:: Exercise details ::
The first line of the entries is where the copy starts and the line with "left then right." is where it ends; set down each line exactly, both ends included, and drop pictures.

-- Dataset excerpts follows --

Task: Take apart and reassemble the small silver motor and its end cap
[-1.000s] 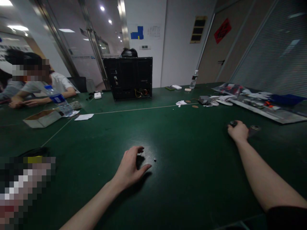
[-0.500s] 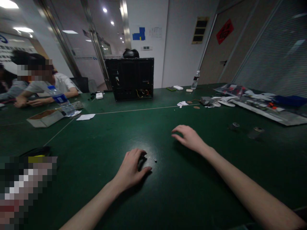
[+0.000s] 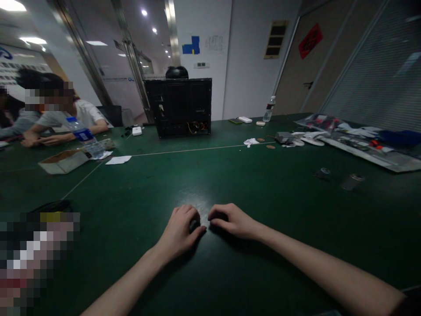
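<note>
My left hand rests on the green table, fingers curled and thumb apart, with a gap between them and nothing visible inside. Just to its right, my right hand reaches in from the right. Its thumb and index fingertip come together in a pinch low at the tabletop. The two hands' fingertips are close but do not appear to touch. A tiny ring-like piece, dark with a light spot, lay at this place a moment ago; the right fingertips now hide that spot.
Two small cylinders stand to the right. Behind them lies a cluttered board. A black open-backed casing stands at the far side. On the left are a carton, a bottle and a seated person.
My right hand has moved left and down toward the left hand, closing its fingers over the tiny piece's spot. The left hand's fingers have drawn slightly closer together.
</note>
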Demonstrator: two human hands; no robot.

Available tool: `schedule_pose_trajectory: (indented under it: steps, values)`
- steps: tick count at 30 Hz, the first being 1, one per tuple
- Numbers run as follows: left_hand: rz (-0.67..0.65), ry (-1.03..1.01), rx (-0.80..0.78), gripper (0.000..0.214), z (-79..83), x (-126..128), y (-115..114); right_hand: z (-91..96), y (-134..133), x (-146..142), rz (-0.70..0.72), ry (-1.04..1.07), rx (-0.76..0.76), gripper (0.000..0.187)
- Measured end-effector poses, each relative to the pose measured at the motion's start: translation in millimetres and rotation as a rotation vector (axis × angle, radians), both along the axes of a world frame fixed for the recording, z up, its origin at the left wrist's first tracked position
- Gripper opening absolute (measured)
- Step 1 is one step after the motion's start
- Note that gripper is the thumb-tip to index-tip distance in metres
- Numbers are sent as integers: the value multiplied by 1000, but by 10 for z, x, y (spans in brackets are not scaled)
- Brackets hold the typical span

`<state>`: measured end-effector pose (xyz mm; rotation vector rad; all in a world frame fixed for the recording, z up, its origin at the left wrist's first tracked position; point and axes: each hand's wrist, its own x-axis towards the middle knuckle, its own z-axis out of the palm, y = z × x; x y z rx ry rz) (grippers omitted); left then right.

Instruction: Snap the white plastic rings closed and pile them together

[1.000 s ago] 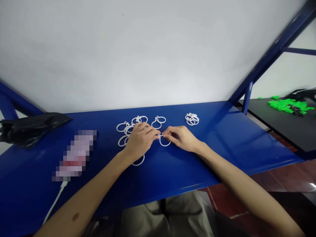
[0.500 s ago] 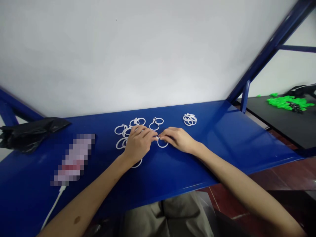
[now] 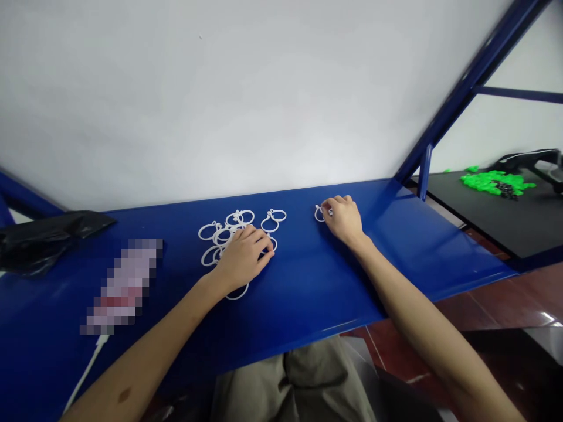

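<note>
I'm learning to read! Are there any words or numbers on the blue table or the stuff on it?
No text can be read anywhere.
The blurred object on the blue table: pixelated, nothing legible.
The white rings, black bag and green pieces: no print visible.

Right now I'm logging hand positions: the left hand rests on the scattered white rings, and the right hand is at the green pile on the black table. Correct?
Not quite. The left hand does rest on the scattered white rings, but the head view shows the right hand on the blue table, at the small stack of rings, well short of the green pile.
</note>
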<state>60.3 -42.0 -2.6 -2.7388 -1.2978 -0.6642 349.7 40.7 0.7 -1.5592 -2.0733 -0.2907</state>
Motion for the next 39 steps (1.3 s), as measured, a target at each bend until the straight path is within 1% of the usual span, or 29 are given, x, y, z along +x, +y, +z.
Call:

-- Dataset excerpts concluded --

:: Solution for this problem ::
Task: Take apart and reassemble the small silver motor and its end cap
[-1.000s] 
[-0.500s] 
[+0.000s] 
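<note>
My left hand rests on the green table, fingers curled and thumb apart, with a gap between them and nothing visible inside. Just to its right, my right hand reaches in from the right. Its thumb and index fingertip come together in a pinch low at the tabletop. The two hands' fingertips are close but do not appear to touch. A tiny ring-like piece, dark with a light spot, lay at this place a moment ago; the right fingertips now hide that spot.
Two small cylinders stand to the right. Behind them lies a cluttered board. A black open-backed casing stands at the far side. On the left are a carton, a bottle and a seated person.
My right hand has moved left and down toward the left hand, closing its fingers over the tiny piece's spot. The left hand's fingers have drawn slightly closer together.
</note>
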Demonstrator: two human hands; no robot.

Available tool: `schedule_pose_trajectory: (indented under it: steps, values)`
- steps: tick count at 30 Hz, the first being 1, one per tuple
- Numbers run as follows: left_hand: rz (-0.67..0.65), ry (-1.03..1.01), rx (-0.80..0.78), gripper (0.000..0.214), z (-79..83), x (-126..128), y (-115..114); right_hand: z (-91..96), y (-134..133), x (-146..142), rz (-0.70..0.72), ry (-1.04..1.07), rx (-0.76..0.76), gripper (0.000..0.187)
- Measured end-effector poses, each relative to the pose measured at the motion's start: translation in millimetres and rotation as a rotation vector (axis × angle, radians), both along the axes of a world frame fixed for the recording, z up, its origin at the left wrist's first tracked position
- Gripper opening absolute (measured)
- Step 1 is one step after the motion's start
- Note that gripper is the thumb-tip to index-tip distance in metres
- Numbers are sent as integers: the value multiplied by 1000, but by 10 for z, x, y (spans in brackets are not scaled)
- Brackets hold the typical span

`<state>`: measured end-effector pose (xyz mm; rotation vector rad; all in a world frame fixed for the recording, z up, its origin at the left wrist's first tracked position; point and axes: each hand's wrist, its own x-axis towards the middle knuckle, its own z-axis out of the palm, y = z × x; x y z rx ry rz) (grippers omitted); left then right.

Now the output is complete.